Shoutout to the webcomic "Nine Planets Without Intelligent Life", which used
this as a starting premise ten years ago (scroll right):

[https://web.archive.org/web/20040306080712/http://www.bohemi...](https://web.archive.org/web/20040306080712/http://www.bohemiandrive.com/nineplanets/episodes/2/)

------
twfarland
Proper love is not so easily sublimated, nor is proper sex

------
michaelochurch
A phrase you sometimes hear, especially in the context of the 1950s and '60s,
is "Every generation thinks it invented sex."

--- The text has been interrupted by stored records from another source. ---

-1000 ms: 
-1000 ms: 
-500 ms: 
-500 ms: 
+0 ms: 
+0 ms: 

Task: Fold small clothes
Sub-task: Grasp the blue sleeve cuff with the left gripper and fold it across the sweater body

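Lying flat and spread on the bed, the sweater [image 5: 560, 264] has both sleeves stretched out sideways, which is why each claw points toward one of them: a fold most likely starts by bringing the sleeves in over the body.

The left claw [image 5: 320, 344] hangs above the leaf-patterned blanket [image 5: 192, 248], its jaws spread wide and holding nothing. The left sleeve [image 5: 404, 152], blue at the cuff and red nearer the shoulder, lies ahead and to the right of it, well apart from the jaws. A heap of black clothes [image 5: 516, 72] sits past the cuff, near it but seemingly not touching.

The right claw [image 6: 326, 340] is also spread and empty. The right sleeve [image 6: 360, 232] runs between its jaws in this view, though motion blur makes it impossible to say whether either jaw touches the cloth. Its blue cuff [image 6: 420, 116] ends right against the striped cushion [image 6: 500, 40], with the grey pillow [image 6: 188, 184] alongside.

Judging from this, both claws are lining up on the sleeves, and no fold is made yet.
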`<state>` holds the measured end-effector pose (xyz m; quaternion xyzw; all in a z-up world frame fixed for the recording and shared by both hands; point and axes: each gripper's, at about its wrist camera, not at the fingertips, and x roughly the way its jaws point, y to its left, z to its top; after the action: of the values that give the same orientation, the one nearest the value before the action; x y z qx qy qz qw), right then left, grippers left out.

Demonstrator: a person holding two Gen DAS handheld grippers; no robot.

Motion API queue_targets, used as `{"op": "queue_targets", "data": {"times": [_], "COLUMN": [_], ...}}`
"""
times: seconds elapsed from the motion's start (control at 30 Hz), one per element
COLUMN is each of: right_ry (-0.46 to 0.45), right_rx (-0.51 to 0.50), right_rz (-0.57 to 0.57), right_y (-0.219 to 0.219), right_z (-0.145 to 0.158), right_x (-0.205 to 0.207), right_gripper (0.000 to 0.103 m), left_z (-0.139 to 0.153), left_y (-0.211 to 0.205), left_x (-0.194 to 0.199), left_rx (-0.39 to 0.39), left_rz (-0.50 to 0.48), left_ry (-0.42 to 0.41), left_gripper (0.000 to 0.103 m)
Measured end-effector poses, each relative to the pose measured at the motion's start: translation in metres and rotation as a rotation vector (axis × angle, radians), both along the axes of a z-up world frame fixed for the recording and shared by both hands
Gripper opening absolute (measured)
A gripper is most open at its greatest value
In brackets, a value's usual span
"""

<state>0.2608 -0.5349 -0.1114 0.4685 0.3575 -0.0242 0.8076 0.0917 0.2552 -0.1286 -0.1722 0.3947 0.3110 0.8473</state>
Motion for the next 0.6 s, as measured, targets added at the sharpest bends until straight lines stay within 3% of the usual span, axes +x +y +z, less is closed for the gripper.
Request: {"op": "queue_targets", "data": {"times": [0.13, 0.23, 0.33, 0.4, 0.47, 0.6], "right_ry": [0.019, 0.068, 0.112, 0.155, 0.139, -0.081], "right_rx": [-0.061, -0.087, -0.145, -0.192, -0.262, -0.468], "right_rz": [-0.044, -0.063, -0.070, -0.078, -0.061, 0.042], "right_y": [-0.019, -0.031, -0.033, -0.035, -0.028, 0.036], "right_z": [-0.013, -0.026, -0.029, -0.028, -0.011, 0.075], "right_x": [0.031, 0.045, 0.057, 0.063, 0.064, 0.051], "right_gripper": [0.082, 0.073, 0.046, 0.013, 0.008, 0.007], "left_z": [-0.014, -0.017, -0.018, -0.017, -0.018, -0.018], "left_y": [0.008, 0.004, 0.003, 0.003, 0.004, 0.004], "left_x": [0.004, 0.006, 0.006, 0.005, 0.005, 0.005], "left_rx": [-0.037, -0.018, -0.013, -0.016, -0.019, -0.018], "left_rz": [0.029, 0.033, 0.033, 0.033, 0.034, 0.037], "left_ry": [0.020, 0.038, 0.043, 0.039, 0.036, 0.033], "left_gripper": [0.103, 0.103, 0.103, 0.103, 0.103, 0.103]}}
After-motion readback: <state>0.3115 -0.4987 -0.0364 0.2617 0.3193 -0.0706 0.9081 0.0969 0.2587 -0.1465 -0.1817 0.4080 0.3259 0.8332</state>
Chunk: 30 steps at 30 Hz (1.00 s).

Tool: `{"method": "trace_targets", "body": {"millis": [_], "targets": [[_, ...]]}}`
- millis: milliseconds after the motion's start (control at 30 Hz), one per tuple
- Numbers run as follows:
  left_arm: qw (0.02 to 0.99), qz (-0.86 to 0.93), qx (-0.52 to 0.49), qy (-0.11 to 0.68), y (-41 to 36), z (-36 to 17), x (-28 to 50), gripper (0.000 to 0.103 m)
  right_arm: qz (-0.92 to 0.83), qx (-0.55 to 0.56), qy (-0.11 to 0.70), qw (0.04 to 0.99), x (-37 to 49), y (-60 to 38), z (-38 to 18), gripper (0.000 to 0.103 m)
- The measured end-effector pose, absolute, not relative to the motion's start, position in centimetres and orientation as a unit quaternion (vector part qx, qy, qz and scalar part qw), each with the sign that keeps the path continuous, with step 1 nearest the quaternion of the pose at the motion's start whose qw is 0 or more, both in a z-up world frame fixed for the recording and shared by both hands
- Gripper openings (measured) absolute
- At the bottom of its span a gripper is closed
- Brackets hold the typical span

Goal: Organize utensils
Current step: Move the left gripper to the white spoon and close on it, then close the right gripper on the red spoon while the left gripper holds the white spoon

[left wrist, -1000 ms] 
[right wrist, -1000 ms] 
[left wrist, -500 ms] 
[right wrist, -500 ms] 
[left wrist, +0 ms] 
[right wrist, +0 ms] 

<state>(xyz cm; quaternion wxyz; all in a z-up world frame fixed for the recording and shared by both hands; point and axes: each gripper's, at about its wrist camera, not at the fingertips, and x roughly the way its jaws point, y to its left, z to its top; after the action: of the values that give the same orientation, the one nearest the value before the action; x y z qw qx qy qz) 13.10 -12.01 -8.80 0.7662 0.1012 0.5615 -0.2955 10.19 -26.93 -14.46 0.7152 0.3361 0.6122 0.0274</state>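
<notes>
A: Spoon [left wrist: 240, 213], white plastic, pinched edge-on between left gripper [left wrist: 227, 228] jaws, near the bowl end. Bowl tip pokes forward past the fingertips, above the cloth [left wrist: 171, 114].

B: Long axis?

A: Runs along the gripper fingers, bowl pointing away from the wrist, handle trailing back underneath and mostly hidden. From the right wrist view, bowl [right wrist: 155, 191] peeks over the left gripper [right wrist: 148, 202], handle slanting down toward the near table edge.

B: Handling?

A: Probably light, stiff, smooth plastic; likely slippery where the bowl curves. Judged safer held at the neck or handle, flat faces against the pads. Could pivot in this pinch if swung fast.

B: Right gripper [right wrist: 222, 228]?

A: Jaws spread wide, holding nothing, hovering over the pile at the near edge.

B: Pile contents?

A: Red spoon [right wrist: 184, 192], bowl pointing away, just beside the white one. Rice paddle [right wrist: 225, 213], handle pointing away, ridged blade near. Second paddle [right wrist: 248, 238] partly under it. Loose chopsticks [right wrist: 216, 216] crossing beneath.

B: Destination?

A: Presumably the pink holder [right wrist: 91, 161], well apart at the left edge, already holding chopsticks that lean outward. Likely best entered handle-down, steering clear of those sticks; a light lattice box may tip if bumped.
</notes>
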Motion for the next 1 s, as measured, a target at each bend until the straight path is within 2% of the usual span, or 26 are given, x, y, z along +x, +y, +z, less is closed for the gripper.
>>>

Over-literate high-tech corollary: "Every generation thinks it will destroy
sex."

That said, there is legitimate bad news. I don't doubt the numbers ascribed to
Japan (25% of men and 45% of women having no interest in sex). In the U.S.,
among people over 25, you'd probably see similar numbers. And this is in spite
of (or because of?) an over-the-top sexualized pop culture that is obsessed
with adolescence.

In fact, extended adolescence is the problem. Humans have two sex drives. One
is r-selective and peaks around 17. The other is K-selective and peaks around
35. Stereotypically, men have a stronger r-drive than women and women have a
stronger K-drive. In practice, probably almost all humans have both, and
age/gender differentiations are properties of the aggregate. (Differences
within groups are greater than those between groups. There are K-heavy young
men and r-heavy older women.) The r-selective drive wants variety, escape, and
often not a small measure of depravity. It's socially unacceptable and people
don't really admit to it, and most would rather ignore it. The K-drive is the
wholesome one tied to long-lasting emotional bonds and that built
civilization.

Negative stresses provoke the r-drive and squash the K-drive. This makes
evolutionary sense, because the r-drive's purpose is to repopulate after a
catastrophe, and the K-drive (quality over quantity) flourishes in stability.
That's why extreme income inequality is actually _dysgenic_ , despite the love
for it by "Social Darwinists". It encourages reckless, r-driven sexuality in
rich (to assert power) and poor (to escape). It diminishes the K-drive because
people look to the future and don't really want to bring children into it. The
result is that you have more people born of r-driven couplings than K-driven,
and the r-drive doesn't much care if the other person's intelligent... The
good news (and if you don't think this is good news, you're not literate) is
that, thanks to birth control, the r-driven couplings rarely produce new
people. No one likes when girls go for bad boys (or when men go for useless
ditzes) but _thank fucking Xenu_ that those couplings aren't producing new
people at anywhere near the historical rate.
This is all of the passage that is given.